I’ve talked about this on the blog here. Wow that was over 10 years ago!
Roughly 35 percent of women of reproductive age in the United States don’t have sufficient amounts of iron in their bodies. And yet the nutritional deficiency, which can affect multiple functions, from immunity to cognition, often goes undiagnosed, said Dr. Malcolm Munro, professor of obstetrics and gynecology at the David Geffen School of Medicine at the University of California, Los Angeles. This oversight is partly because symptoms can be difficult to pin down but also because iron deficiency is rarely recognized as an urgent condition with short- and long-term consequences, he said.

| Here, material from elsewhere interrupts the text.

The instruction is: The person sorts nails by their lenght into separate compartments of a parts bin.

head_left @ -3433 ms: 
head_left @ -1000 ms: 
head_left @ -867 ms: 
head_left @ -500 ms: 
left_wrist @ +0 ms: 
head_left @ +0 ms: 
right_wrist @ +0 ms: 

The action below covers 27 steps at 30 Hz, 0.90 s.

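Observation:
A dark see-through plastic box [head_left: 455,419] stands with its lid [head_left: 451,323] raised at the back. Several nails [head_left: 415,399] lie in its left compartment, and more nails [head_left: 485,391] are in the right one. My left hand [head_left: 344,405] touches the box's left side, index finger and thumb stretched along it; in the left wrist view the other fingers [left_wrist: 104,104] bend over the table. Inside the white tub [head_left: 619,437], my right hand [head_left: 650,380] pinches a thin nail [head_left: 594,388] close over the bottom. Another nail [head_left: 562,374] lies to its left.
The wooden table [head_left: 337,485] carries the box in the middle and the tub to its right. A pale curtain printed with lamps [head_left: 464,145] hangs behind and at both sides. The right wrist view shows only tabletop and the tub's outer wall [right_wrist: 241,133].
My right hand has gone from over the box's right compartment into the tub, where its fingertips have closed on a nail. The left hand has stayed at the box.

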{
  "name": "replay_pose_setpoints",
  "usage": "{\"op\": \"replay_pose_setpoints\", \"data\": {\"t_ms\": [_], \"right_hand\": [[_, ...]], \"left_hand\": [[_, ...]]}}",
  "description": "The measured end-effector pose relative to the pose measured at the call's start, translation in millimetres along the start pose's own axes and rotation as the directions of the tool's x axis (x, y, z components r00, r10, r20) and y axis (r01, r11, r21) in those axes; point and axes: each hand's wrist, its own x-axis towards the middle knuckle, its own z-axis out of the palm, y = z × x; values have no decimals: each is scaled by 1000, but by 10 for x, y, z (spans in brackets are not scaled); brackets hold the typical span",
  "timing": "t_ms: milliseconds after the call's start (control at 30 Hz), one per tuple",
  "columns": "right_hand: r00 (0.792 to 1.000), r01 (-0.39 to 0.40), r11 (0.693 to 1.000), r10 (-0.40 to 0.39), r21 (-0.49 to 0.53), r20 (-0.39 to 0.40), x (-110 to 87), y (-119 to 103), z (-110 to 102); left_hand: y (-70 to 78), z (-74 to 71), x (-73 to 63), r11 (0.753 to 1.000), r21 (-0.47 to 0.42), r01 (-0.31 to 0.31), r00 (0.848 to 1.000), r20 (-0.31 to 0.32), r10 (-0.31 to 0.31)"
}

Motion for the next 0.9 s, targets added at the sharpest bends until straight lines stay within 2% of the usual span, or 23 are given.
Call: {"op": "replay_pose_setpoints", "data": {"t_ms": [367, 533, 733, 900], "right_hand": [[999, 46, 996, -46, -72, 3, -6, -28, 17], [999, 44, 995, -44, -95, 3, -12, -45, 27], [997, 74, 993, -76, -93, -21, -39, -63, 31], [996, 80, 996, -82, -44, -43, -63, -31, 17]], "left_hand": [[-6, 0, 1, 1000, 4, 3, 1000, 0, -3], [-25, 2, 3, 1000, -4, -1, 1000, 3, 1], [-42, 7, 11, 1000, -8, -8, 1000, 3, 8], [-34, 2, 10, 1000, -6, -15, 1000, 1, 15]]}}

Despite persistent calls from experts and researchers, there are no recommendations in the U.S. to regularly screen for iron deficiency among adult women and it is therefore rarely a part of blood work in annual checkups. There are recommendations only for screening pregnant and nonpregnant women for anemia, a condition that can develop when iron deficiency is left untreated.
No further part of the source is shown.